> _Exercise_:
Copy the records below exactly, omitting any pictures they contain.

> _Input records_:
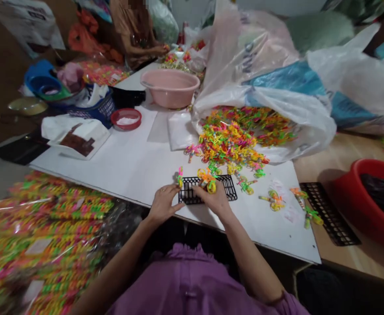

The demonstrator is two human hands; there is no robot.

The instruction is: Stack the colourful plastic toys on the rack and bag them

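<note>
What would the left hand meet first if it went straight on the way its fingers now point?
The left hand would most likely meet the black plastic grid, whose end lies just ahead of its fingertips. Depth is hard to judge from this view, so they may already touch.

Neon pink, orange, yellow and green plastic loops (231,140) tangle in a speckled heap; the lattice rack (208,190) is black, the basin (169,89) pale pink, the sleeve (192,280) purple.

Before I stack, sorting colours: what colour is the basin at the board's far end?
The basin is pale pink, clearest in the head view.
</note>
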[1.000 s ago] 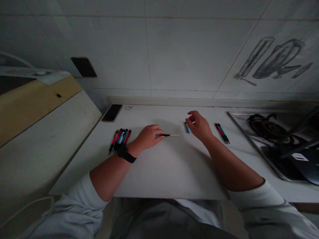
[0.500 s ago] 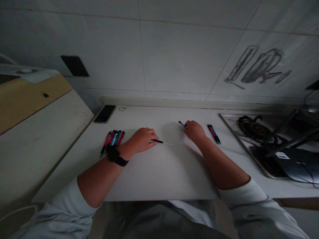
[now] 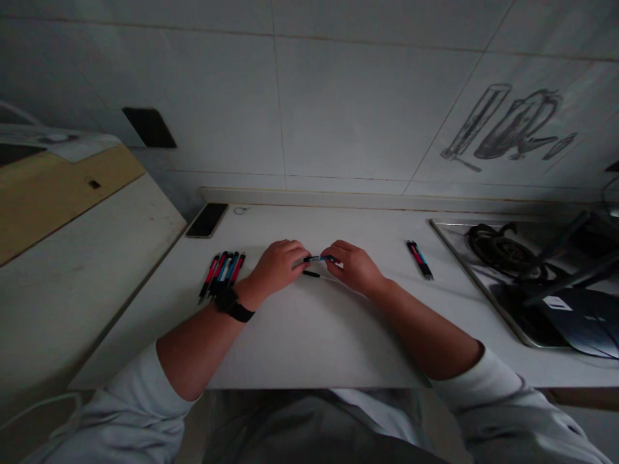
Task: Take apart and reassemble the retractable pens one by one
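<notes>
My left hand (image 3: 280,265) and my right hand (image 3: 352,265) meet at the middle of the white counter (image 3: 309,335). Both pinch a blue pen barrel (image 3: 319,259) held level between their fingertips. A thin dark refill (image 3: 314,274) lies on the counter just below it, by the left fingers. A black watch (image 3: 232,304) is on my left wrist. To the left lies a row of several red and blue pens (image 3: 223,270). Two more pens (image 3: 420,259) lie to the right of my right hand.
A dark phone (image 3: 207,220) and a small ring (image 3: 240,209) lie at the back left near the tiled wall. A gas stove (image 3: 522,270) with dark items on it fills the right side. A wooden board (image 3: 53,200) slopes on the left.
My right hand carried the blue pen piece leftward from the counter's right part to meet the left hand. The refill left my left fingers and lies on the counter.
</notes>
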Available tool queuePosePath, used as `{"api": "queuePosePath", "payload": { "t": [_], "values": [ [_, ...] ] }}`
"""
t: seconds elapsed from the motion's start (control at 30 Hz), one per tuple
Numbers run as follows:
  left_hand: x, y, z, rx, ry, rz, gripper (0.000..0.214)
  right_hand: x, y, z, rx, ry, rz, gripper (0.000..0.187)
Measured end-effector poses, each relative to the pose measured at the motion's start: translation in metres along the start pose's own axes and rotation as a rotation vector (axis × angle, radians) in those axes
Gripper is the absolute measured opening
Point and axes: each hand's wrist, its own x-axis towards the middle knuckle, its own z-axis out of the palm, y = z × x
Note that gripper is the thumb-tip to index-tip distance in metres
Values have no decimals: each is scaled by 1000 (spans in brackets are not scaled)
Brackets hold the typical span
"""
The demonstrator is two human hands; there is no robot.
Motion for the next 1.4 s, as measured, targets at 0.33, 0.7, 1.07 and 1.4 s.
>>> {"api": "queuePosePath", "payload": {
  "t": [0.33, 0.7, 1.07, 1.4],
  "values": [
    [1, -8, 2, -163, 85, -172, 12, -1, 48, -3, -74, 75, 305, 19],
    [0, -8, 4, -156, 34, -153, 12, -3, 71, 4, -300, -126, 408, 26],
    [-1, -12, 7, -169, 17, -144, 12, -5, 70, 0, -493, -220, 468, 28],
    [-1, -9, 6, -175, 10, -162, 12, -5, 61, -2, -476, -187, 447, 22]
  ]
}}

> _Result of the exercise_:
The demonstrator is two human hands; there is no robot.

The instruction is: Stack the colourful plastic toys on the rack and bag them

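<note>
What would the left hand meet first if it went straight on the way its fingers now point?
The left hand would most likely meet the black plastic grid, whose end lies just ahead of its fingertips. Depth is hard to judge from this view, so they may already touch.

Neon pink, orange, yellow and green plastic loops (231,140) tangle in a speckled heap; the lattice rack (208,190) is black, the basin (169,89) pale pink, the sleeve (192,280) purple.

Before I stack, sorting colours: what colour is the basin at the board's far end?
The basin is pale pink, clearest in the head view.
</note>
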[1.000 s ago] 
[0.500 s ago] 
[now] 
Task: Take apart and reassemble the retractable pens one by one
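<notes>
My left hand (image 3: 280,265) and my right hand (image 3: 352,265) meet at the middle of the white counter (image 3: 309,335). Both pinch a blue pen barrel (image 3: 319,259) held level between their fingertips. A thin dark refill (image 3: 314,274) lies on the counter just below it, by the left fingers. A black watch (image 3: 232,304) is on my left wrist. To the left lies a row of several red and blue pens (image 3: 223,270). Two more pens (image 3: 420,259) lie to the right of my right hand.
A dark phone (image 3: 207,220) and a small ring (image 3: 240,209) lie at the back left near the tiled wall. A gas stove (image 3: 522,270) with dark items on it fills the right side. A wooden board (image 3: 53,200) slopes on the left.
My right hand carried the blue pen piece leftward from the counter's right part to meet the left hand. The refill left my left fingers and lies on the counter.
</notes>
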Available tool queuePosePath, used as `{"api": "queuePosePath", "payload": { "t": [_], "values": [ [_, ...] ] }}`
"""
t: seconds elapsed from the motion's start (control at 30 Hz), one per tuple
Numbers run as follows:
  left_hand: x, y, z, rx, ry, rz, gripper (0.000..0.214)
  right_hand: x, y, z, rx, ry, rz, gripper (0.000..0.187)
Measured end-effector poses, each relative to the pose measured at the motion's start: translation in metres along the start pose's own axes and rotation as a rotation vector (axis × angle, radians) in those axes
Gripper is the absolute measured opening
Point and axes: each hand's wrist, its own x-axis towards the middle knuckle, its own z-axis out of the palm, y = z × x
Note that gripper is the thumb-tip to index-tip distance in metres
Values have no decimals: each is scaled by 1000 (spans in brackets are not scaled)
Brackets hold the typical span
"""
The demonstrator is two human hands; there is no robot.
Motion for the next 1.4 s, as measured, targets at 0.33, 0.7, 1.07 and 1.4 s.
>>> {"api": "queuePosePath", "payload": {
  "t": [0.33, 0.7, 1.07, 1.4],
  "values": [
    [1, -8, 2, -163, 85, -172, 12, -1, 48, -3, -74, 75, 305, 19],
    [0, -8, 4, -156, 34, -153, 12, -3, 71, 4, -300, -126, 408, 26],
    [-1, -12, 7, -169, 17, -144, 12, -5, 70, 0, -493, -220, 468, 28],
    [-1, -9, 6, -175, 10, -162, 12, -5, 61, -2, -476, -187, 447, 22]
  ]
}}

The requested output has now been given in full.